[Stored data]
——

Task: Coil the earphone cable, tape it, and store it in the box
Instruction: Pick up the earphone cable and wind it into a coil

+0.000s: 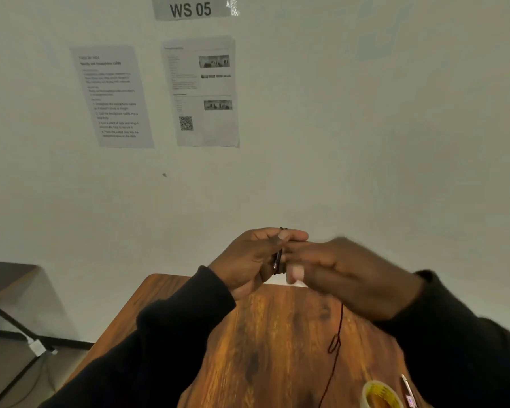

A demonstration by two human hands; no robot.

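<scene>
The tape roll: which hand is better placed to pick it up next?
Probably the right hand: the tape roll lies under the right arm, and the left hand holds the cable coil.

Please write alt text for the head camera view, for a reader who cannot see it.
Two hands meet above a wooden table: the left hand holds coils of thin dark red earphone cable, the blurred right hand beside it. Loose cable trails toward a yellowish tape roll.

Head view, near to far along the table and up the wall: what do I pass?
Tape roll at the near edge → loose cable trailing over the wooden table → the two hands, left hand and right hand, coiling above the far edge → wall sheets → WS 05 sign.
</scene>
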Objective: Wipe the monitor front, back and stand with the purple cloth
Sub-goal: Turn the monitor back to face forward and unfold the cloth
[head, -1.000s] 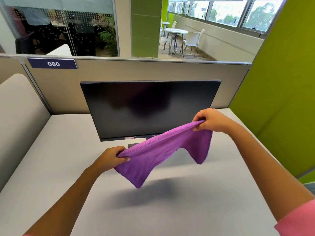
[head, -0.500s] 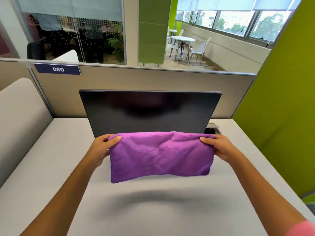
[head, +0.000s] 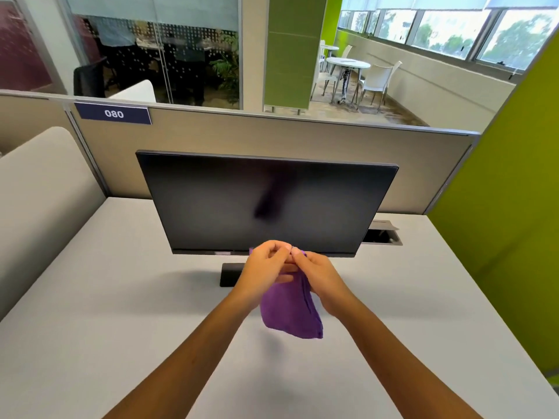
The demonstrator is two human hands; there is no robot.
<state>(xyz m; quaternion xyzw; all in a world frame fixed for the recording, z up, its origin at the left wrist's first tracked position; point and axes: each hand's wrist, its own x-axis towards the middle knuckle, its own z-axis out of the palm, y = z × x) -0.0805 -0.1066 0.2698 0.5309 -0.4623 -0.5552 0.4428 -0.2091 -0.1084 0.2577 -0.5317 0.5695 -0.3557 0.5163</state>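
Hands: left hand point(head: 266, 267) and right hand point(head: 317, 273) meet, fingers pinching the purple cloth point(head: 290, 313).
Cloth: hangs folded before the monitor point(head: 266, 204).
Stand point(head: 230, 274): untouched.

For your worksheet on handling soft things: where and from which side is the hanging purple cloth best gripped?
Take the purple cloth at its gathered top edge, from above, where the left hand and right hand pinch it; the rest hangs limp and folded, likely offering no firm grip.

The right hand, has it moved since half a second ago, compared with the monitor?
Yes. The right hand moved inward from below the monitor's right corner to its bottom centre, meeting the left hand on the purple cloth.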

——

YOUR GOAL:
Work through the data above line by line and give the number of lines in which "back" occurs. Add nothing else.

YOUR RESPONSE:
2